## ACTION ITEM
Please output the data below exactly as given, starting at its first line and stopping after the line that contains "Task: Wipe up".

Data records
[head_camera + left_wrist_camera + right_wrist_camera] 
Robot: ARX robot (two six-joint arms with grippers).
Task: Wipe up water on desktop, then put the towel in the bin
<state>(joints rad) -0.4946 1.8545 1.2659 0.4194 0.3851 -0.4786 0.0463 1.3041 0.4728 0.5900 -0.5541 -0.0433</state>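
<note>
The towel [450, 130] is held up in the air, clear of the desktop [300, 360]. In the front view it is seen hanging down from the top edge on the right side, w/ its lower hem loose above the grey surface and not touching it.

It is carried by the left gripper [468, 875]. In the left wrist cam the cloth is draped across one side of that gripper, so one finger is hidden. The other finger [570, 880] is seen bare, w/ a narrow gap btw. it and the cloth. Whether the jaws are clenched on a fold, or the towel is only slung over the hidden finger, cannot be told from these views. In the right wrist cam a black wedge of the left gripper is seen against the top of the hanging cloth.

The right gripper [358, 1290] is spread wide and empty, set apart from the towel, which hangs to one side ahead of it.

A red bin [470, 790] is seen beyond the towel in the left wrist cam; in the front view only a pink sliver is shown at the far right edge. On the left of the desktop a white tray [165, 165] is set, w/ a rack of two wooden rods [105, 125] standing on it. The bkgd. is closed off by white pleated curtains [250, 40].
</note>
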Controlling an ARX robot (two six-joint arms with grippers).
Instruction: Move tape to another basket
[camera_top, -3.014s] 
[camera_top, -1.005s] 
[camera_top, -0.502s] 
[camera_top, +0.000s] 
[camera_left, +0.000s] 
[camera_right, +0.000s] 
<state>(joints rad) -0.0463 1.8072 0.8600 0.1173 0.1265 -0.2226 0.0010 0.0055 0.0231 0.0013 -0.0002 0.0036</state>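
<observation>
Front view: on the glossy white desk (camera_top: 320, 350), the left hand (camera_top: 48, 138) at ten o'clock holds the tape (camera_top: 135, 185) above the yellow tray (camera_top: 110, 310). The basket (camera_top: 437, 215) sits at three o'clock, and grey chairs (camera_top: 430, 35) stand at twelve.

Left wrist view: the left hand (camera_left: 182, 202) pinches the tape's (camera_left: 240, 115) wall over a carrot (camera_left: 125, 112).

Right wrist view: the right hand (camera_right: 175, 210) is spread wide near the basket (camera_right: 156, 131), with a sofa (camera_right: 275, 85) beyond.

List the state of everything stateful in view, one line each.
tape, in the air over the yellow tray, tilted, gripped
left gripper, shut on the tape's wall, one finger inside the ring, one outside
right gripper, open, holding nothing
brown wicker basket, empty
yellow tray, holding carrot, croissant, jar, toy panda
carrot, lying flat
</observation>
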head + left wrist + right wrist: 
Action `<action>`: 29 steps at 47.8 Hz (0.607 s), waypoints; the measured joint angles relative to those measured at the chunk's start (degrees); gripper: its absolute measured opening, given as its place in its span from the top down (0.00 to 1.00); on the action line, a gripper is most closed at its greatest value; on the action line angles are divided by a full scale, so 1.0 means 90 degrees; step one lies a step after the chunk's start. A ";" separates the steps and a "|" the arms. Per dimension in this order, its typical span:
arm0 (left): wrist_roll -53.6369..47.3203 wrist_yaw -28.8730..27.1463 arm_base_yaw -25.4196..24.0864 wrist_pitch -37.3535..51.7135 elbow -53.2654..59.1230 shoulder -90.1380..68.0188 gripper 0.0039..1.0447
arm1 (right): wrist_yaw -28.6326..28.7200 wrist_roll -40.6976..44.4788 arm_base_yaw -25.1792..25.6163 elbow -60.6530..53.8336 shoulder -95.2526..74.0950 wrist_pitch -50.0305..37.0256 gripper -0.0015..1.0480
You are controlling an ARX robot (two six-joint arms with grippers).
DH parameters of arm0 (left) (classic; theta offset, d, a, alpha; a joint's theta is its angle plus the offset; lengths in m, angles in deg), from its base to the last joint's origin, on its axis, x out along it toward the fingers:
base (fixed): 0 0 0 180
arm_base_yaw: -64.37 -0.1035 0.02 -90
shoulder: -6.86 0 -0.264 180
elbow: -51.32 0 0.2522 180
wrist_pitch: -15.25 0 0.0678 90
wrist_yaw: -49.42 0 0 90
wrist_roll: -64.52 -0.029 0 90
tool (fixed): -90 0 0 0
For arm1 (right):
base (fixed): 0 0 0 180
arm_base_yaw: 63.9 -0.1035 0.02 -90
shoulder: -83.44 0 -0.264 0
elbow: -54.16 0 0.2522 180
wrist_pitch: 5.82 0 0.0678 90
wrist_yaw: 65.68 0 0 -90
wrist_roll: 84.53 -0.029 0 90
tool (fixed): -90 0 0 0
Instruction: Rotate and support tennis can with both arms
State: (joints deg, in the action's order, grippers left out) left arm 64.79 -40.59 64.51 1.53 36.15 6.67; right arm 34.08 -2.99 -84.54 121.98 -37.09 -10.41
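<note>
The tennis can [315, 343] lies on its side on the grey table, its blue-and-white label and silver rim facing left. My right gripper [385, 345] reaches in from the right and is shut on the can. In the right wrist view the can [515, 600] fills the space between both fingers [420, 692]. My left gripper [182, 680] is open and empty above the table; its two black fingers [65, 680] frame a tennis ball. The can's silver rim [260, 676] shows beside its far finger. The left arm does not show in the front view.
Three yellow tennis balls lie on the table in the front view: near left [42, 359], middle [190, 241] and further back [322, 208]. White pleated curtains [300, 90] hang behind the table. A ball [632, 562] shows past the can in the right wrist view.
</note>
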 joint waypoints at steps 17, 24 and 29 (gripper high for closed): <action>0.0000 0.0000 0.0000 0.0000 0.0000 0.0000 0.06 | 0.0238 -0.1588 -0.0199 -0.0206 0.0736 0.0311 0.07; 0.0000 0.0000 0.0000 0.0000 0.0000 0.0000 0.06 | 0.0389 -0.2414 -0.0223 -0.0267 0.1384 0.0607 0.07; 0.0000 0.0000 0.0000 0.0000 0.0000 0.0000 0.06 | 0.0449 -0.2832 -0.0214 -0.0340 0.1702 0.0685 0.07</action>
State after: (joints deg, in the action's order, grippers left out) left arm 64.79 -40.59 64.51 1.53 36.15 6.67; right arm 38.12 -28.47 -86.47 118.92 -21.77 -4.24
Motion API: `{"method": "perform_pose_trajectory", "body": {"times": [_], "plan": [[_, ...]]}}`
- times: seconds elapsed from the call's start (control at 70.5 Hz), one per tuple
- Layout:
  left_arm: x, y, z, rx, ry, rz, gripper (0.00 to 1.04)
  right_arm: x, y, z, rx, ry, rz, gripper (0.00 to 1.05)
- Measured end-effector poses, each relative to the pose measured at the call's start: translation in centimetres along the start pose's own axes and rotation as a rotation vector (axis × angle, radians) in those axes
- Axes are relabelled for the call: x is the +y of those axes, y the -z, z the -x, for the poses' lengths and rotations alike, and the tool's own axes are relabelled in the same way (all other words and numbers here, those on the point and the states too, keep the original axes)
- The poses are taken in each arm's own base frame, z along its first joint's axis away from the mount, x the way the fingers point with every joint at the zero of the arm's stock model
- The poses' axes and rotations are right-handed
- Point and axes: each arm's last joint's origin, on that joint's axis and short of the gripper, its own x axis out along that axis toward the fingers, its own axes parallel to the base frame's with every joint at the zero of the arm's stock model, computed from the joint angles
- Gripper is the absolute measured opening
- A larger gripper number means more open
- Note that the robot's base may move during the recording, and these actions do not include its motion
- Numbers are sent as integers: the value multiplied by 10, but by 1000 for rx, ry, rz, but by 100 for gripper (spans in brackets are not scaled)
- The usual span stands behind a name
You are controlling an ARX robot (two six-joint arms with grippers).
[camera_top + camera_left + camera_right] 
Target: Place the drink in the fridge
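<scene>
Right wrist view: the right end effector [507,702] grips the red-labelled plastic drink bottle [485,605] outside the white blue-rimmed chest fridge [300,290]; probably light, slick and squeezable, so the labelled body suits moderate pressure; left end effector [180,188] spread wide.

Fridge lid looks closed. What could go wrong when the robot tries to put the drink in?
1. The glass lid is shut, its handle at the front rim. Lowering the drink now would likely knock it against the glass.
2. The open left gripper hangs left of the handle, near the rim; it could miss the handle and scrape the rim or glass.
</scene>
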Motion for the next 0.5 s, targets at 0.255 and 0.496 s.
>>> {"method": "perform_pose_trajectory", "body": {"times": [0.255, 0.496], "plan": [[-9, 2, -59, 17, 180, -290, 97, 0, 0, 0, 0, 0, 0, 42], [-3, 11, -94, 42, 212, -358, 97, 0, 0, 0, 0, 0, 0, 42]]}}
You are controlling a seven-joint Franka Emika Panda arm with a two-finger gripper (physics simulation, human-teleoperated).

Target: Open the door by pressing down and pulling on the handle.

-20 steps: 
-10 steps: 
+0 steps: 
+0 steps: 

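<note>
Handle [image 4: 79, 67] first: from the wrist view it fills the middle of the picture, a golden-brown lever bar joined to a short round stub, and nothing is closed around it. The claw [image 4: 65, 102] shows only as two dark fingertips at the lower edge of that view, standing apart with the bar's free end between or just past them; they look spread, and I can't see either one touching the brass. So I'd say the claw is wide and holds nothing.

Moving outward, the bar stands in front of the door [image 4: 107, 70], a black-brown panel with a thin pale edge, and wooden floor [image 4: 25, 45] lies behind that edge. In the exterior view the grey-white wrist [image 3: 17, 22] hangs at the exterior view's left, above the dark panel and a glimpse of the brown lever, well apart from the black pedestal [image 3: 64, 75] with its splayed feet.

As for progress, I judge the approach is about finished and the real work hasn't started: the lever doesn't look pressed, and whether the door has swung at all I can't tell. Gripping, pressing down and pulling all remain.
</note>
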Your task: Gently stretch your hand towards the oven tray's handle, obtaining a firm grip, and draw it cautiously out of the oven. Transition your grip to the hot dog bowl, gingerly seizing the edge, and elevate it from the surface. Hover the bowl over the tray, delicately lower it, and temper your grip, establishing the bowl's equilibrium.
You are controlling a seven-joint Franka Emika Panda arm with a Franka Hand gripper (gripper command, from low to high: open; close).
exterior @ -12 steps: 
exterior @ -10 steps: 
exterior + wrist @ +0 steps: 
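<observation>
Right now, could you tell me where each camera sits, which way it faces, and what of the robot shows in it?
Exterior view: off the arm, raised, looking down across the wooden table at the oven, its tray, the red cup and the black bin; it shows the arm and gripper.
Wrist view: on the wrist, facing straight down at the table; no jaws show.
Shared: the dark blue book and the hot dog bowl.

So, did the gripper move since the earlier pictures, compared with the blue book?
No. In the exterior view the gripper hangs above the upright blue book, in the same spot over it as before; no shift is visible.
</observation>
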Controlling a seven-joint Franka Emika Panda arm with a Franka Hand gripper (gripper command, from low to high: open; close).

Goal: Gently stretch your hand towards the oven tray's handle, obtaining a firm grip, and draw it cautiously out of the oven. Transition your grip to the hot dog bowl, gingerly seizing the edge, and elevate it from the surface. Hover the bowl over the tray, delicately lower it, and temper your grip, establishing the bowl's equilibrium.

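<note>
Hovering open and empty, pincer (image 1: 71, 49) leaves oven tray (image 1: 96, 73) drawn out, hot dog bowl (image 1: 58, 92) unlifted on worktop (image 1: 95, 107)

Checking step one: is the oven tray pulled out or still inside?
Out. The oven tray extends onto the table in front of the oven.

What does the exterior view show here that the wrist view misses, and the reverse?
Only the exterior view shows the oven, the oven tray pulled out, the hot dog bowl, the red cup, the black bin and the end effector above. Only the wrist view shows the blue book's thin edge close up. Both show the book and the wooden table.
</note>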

## ANSWER BOX
[head_camera + left_wrist_camera + right_wrist_camera] 
Robot: ARX robot (two six-joint arms with grippers).
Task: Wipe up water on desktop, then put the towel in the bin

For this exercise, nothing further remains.